Frustrated by his failure to acquire Donal Corcoran for the Church, and furious at his treatment by King Douglas, Angelo Bellini scowled and fumed all the way back to the Cathedral. He slammed out of his chauffeur-driven limousine, stormed through the offices at the back of the Cathedral, and his people saw his face and hurried to get out of his way. He stalked right past his secretary, even as she rose twittering from behind her desk to tell him he had a visitor waiting in his office. He kicked the door open, strode in, and slammed the door behind him with satisfying noise and venom. It felt good to be back in his office, in his territory, in his place of power. A good place to plot revenges, and the humbling of Kings. He strode over to his desk, enjoying the way his feet sank into the deep pile carpet. He sank down into his chair, activated the massage function, and finally began to relax a little. Someone cleared his throat politely, and Angelo only then remembered what his secretary had said about a visitor. He looked around, and there was Tel Markham, the honorable Member for Madraguda, standing patiently beside the window, looking calm and relaxed as always.
“Hello, Angelo,” Markham said easily. “You’re looking good, as always. Like the new office. It’s very you. Is that dried blood in your beard?”
“Go away, Tel,” Angelo said wearily. “I don’t have the time or the patience for this. I’m really very busy today. You’ll just have to make an appointment with my secretary for another time, like everyone else.”
“An appointment?” said Markham, raising one elegant eyebrow. “Since when did Madraguda’s two most favored sons need an appointment to talk to each other?”
“Spare me the crap,” growled Angelo. “I’m not in the mood. What do you want, Tel? You know you only ever come to see me when you want something.”
“I want us to be partners,” Markham said easily. “We have so many aims in common, these days. Think how much we could achieve, working together, in the House and in the Church.”
“I already have one partner, and he’s enough of a pain in the arse as it is.”

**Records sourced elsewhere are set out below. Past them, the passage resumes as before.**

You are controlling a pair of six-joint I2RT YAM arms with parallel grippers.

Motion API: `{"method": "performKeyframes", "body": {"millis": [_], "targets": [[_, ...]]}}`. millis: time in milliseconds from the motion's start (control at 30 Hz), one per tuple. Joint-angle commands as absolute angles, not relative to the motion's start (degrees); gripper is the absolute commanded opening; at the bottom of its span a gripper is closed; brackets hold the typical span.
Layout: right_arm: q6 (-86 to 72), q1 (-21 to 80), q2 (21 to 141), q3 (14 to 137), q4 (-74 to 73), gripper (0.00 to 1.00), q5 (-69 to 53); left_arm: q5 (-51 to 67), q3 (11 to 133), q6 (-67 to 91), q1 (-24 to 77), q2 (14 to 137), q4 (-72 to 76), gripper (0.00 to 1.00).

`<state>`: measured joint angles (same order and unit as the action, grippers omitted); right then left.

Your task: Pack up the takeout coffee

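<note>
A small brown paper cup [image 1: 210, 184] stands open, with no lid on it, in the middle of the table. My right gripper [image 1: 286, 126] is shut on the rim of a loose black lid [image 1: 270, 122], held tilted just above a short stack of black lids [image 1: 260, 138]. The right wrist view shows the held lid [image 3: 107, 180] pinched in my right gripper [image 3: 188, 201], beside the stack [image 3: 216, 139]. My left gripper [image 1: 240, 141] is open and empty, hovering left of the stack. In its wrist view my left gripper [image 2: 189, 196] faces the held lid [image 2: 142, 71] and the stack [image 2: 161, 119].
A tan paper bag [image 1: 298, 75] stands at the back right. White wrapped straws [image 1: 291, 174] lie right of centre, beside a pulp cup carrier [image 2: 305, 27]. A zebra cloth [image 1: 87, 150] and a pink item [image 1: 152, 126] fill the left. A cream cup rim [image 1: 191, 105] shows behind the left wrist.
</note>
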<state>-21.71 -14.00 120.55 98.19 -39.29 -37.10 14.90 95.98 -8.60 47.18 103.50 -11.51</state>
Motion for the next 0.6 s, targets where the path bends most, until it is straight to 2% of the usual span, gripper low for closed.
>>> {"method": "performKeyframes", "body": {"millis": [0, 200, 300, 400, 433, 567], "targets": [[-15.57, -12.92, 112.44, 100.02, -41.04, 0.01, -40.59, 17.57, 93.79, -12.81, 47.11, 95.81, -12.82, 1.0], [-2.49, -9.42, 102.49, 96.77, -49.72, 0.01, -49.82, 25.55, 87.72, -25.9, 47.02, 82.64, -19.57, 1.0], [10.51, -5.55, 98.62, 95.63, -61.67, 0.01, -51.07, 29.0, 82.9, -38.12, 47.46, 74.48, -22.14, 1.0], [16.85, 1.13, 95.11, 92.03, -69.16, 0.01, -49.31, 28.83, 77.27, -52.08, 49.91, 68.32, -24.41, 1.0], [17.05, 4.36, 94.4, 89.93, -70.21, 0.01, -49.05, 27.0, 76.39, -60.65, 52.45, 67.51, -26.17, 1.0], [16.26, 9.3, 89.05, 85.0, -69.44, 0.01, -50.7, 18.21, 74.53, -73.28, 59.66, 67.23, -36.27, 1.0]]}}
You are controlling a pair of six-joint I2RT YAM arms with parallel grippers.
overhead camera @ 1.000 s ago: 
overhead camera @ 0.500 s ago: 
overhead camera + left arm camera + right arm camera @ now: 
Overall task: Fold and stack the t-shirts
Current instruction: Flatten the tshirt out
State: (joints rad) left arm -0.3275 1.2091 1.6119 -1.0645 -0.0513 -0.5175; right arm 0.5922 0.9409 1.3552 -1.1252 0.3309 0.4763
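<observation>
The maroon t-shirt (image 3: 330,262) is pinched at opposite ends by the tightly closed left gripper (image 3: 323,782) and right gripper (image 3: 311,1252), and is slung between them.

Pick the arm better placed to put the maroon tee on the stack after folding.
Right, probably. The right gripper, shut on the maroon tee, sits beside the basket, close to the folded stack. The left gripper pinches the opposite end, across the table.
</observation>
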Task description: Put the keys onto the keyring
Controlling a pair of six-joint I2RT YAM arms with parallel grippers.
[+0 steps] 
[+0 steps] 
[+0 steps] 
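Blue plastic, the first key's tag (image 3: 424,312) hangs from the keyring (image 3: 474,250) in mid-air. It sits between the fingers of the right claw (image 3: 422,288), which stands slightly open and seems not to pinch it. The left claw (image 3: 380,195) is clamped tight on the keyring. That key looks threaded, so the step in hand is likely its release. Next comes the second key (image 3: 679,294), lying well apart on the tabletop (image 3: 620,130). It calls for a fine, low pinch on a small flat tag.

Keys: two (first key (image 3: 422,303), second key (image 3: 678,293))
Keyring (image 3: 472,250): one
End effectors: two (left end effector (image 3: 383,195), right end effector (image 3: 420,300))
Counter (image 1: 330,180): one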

“But I have so much to offer, Angelo.”
“I very much doubt it.” Angelo smiled sardonically at his visitor. “Parliament is on its way out. The new Church is where the future is. You never wanted to be my partner when I was just the Angel of Madraguda. How many times did I ask for your support, back when I was trying to raise money for good causes? You never wanted to know, never bothered to stir yourself unless there was a media opportunity you could crash and turn to your advantage. Well, now the tables have turned, Tel, and you know what? You don’t have a single thing I want or need. Or at least, nothing I can’t take from you, when I get around to it.”
“You always were a sore loser, Angelo.” Markham considered for a moment. “I am Pure Humanity, you know. A lot of MPs are. I’m sure we already have a great many acquaintances in common.”
Angelo sneered at him. “So the rats are already deserting the sinking ship, are they? I don’t care if you’re Neuman, Tel. I already have all the fanatics I need. And I sure as hell don’t need another partner. What power I have is mine, and I won’t share it with anyone else!”
“I really do suggest you think again,” said Markham. He moved over to stand before Angelo, confronting him directly with a steady gaze and his best commanding voice. “I am now connected to people who could be very useful to you, and your Church. People and . . . organizations you can’t even imagine. I can make things happen, with just a word here and a word there. I can open doors that even your current influence couldn’t budge. I come to you today in friendship, with my hands open. Deny me now, turn me away, and when I come to you again it might not be in so friendly a manner.”
“Ah, shove it up your majority,” said Angelo. “You always did try and bully me out of what was rightfully mine. Well, not anymore, Tel. Don’t let the door hit you on the arse on your way out.”
Markham shrugged easily, entirely unmoved. “There never was any talking to you when you’re in one of your moods. And by the way; give Mother a call. She says it’s been ages since she last heard from you.”